- **ASSIGNMENT**
Output the lines below exactly, please, from the first line until the line with "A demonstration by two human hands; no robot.", counting both.

- **INFORMATION SHOWN**
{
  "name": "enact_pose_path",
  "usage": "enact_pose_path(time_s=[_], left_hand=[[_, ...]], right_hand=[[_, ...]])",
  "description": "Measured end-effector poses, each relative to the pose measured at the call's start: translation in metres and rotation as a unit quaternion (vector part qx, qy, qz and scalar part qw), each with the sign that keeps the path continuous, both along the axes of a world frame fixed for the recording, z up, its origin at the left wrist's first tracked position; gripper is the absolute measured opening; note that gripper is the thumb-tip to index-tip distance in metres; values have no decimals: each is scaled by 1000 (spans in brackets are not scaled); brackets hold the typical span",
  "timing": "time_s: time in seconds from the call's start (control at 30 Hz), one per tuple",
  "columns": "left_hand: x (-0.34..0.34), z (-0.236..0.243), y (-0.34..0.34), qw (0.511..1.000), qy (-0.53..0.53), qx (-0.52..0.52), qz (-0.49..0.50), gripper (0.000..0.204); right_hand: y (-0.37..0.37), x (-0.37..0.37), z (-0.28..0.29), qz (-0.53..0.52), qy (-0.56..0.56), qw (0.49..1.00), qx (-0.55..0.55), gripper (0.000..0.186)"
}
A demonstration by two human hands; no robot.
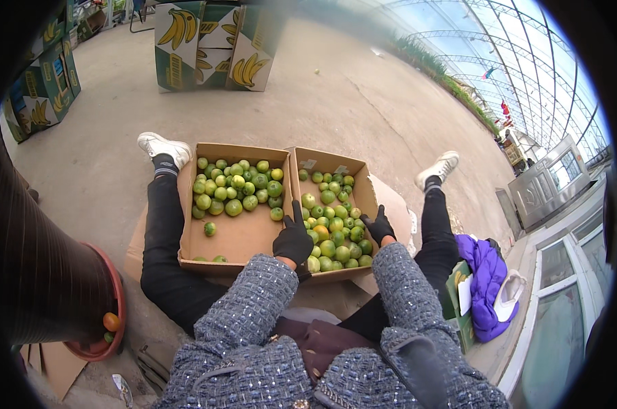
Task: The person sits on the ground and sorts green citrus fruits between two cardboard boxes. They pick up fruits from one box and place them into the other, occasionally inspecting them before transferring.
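Note:
Two shallow cardboard boxes stand side by side between my outstretched legs. In the left box (243, 253), round green tomatoes (233, 206) crowd the far part, and a few lie near the front. More green tomatoes (332, 235), one turning orange, fill much of the right box (332, 161). My left hand (292, 240), in a black glove, grips the right box's left wall where the two boxes meet. The opposite wall of that box is held by my gloved right hand (378, 225), its fingers over the rim. Fingers on the walls' outer sides are partly hidden.
Printed banana cartons (213, 48) are stacked ahead, with more cartons (42, 85) at far left. A large dark cylinder (49, 273) stands in a red basin (114, 273) on my left. A purple garment (485, 286) lies over a carton by the window frame at right.

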State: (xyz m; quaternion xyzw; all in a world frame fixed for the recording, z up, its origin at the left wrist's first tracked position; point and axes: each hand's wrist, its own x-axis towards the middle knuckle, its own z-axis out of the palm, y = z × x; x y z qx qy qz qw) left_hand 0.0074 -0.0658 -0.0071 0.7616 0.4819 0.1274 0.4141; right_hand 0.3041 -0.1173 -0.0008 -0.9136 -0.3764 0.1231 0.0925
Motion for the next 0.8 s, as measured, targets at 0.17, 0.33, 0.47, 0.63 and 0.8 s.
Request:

- **TASK RESPONSE**
{
  "name": "enact_pose_path",
  "usage": "enact_pose_path(time_s=[_], left_hand=[[_, ...]], right_hand=[[_, ...]])",
  "description": "Measured end-effector poses, each relative to the pose measured at the call's start: translation in metres and rotation as a unit quaternion (vector part qx, qy, qz and scalar part qw), each with the sign that keeps the path continuous, both along the axes of a world frame fixed for the recording, z up, its origin at the left wrist's first tracked position; gripper is the absolute measured opening; note that gripper is the thumb-tip to index-tip distance in metres; values have no decimals: each is scaled by 1000 (spans in brackets are not scaled); brackets hold the typical span",
  "timing": "time_s: time in seconds from the call's start (control at 30 Hz), one per tuple",
  "columns": "left_hand: x (-0.34..0.34), z (-0.236..0.243), y (-0.34..0.34), qw (0.511..1.000), qy (-0.53..0.53), qx (-0.52..0.52), qz (-0.49..0.50), gripper (0.000..0.204); right_hand: y (-0.37..0.37), x (-0.37..0.37), z (-0.28..0.29), qz (-0.53..0.52), qy (-0.56..0.56), qw (0.49..1.00), qx (-0.55..0.55), gripper (0.000..0.186)"
}
A demonstration by two human hands; no robot.

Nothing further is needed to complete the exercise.